= PROBLEM DESCRIPTION =
Nothing but the lines below between the line holding "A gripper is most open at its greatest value" and the line holding "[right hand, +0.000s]", inclusive, should appear in the answer, each set down exactly.

* * * * * * * * *

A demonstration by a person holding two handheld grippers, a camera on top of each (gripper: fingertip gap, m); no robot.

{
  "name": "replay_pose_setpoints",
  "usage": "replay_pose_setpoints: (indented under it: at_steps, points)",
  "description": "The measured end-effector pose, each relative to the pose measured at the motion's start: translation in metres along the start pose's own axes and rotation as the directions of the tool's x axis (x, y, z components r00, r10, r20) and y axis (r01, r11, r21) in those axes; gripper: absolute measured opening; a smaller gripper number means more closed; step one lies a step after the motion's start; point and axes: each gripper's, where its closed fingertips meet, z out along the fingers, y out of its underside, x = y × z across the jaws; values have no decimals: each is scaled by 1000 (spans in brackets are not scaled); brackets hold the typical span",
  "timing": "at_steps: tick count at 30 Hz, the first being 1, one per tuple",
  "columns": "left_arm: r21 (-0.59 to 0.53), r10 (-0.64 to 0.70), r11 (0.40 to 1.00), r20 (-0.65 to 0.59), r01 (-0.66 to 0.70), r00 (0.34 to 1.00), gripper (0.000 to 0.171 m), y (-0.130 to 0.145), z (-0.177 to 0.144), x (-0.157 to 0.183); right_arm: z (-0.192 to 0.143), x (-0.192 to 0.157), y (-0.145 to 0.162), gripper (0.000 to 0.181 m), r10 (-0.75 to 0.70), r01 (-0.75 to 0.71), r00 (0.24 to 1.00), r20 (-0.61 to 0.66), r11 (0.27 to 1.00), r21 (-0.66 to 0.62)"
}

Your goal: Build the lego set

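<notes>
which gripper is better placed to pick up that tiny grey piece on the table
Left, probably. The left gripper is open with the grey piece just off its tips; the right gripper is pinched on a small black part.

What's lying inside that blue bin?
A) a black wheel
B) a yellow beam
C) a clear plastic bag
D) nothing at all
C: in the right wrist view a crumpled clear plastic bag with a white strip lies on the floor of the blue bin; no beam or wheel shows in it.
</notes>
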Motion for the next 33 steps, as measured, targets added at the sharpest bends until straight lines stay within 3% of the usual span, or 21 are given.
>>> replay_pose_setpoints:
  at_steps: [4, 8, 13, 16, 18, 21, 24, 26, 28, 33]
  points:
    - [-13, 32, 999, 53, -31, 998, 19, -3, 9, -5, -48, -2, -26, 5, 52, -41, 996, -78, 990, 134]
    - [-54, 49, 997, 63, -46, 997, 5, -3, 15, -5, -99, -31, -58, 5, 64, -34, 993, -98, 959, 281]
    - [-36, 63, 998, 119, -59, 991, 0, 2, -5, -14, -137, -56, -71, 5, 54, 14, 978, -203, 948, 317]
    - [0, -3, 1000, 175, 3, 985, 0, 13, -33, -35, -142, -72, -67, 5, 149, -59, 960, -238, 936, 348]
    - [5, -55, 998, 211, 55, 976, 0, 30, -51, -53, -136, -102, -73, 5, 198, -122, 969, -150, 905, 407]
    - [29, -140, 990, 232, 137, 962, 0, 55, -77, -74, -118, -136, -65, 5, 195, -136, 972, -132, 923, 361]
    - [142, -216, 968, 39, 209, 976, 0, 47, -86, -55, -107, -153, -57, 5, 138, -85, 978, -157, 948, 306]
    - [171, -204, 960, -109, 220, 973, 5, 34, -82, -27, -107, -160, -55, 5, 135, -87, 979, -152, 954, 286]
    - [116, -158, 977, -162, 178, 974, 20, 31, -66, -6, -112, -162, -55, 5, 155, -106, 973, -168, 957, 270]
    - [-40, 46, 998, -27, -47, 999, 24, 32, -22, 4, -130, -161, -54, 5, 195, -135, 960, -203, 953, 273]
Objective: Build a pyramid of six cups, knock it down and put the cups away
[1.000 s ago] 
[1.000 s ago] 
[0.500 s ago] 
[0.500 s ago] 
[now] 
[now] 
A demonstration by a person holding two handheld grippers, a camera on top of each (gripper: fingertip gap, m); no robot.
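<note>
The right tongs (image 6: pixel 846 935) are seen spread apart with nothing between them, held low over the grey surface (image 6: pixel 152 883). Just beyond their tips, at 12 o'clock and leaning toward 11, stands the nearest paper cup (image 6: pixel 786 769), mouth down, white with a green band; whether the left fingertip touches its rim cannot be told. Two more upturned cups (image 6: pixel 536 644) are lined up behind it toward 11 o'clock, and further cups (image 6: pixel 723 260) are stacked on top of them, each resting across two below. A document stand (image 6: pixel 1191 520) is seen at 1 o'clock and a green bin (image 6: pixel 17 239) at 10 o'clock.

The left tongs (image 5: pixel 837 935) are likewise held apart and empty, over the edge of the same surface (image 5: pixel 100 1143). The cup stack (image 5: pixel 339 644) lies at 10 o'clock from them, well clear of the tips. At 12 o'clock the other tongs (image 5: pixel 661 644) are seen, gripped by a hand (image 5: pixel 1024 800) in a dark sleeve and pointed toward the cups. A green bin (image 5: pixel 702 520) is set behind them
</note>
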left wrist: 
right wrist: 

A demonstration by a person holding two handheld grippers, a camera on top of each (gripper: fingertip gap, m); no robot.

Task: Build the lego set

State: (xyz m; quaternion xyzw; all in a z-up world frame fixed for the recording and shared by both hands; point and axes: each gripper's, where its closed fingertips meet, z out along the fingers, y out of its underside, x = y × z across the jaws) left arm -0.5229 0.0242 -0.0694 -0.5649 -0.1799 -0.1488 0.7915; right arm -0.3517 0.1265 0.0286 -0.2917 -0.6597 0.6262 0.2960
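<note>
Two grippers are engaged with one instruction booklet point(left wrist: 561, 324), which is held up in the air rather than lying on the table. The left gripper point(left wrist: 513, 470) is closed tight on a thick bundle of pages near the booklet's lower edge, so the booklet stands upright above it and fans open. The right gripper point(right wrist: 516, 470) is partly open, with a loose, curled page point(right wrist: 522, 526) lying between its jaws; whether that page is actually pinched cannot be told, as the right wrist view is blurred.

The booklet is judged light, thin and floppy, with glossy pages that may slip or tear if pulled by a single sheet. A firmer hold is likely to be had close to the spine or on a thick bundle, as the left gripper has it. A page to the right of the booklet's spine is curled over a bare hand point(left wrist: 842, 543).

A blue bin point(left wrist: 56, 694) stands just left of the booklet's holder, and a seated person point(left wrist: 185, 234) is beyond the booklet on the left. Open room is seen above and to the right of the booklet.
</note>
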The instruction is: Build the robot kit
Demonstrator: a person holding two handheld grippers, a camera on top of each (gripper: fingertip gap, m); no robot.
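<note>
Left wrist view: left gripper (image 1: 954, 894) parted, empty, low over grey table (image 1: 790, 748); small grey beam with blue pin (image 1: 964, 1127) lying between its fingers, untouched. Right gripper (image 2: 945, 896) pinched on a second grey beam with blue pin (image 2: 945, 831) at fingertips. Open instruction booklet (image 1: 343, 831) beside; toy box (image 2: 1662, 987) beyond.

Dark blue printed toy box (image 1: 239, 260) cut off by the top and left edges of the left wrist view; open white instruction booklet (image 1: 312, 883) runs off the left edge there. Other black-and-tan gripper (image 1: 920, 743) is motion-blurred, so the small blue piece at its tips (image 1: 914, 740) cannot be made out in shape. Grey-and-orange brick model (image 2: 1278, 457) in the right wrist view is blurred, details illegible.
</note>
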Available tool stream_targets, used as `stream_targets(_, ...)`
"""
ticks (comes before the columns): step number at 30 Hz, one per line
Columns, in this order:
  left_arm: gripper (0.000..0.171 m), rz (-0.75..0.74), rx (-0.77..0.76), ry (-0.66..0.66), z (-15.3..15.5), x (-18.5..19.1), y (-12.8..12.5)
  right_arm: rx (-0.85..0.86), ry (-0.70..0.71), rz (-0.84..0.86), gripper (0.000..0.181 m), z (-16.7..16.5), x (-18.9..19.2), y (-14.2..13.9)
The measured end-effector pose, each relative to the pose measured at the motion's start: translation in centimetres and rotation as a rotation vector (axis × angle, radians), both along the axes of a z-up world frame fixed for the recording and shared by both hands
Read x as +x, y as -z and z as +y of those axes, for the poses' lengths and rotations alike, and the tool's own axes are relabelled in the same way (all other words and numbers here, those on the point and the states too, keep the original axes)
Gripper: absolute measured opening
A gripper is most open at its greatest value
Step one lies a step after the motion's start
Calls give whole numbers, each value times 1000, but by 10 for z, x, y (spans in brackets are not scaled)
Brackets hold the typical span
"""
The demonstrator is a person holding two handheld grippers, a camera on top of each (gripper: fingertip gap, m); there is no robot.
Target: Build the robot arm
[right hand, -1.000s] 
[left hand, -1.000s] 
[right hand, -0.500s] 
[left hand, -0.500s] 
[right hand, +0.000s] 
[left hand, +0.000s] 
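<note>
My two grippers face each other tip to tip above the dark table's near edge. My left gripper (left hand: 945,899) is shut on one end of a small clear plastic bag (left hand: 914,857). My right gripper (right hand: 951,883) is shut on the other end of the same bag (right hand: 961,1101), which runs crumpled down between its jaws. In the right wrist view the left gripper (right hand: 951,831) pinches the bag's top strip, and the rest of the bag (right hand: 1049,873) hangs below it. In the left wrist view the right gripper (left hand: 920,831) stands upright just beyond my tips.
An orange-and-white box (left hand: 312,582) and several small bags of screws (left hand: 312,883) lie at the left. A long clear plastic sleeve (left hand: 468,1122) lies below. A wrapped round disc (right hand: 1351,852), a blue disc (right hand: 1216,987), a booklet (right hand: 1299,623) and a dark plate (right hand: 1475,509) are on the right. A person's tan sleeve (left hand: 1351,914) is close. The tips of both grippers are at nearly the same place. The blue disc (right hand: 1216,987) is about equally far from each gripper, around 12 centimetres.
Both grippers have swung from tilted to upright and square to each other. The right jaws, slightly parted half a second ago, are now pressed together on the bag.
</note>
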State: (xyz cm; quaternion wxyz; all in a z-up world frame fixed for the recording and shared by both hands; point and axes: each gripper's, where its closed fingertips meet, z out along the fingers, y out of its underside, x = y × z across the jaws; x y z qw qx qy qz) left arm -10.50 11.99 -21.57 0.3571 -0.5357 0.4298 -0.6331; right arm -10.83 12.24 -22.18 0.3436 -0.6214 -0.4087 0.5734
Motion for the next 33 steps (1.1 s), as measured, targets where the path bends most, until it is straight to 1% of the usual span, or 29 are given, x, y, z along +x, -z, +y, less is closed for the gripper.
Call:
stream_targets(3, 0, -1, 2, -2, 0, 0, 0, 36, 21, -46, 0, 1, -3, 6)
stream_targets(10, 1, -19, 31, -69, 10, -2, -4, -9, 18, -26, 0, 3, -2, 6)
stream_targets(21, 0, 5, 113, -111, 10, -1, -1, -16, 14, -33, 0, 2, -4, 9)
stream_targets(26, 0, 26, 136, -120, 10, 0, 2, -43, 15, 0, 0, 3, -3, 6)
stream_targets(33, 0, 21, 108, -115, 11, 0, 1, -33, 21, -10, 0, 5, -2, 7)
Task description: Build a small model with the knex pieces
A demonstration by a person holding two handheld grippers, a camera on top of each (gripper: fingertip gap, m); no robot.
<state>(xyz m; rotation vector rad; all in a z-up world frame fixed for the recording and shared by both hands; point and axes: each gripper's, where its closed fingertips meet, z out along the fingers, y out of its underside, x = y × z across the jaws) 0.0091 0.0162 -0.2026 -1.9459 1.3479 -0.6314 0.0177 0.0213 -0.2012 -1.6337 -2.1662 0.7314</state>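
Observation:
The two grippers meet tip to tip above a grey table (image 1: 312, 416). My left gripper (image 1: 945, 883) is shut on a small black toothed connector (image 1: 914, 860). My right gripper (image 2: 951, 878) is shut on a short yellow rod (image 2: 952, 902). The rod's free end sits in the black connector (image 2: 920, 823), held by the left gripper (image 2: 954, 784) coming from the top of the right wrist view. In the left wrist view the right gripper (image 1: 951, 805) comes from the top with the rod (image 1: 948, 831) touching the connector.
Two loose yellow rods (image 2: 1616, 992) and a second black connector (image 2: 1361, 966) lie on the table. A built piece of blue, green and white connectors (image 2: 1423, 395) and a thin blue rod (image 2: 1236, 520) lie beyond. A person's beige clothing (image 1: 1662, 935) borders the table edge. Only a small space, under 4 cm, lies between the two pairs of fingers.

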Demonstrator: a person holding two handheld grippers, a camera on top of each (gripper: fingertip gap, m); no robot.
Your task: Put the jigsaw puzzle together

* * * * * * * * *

= RESPONSE =
A gripper is most open at its greatest value
Step one lies a step after the motion's start
Calls give whole numbers, each value times 1000, but by 10 for z, x, y (spans in brackets are not scaled)
Brackets hold the typical span
"""
The demonstrator is a person holding two handheld grippers, a camera on top of each (gripper: fingertip gap, m); there is no robot.
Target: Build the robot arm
[right hand, -1.000s] 
[left hand, -1.000s] 
[right hand, -0.500s] 
[left hand, -0.500s] 
[right hand, +0.000s] 

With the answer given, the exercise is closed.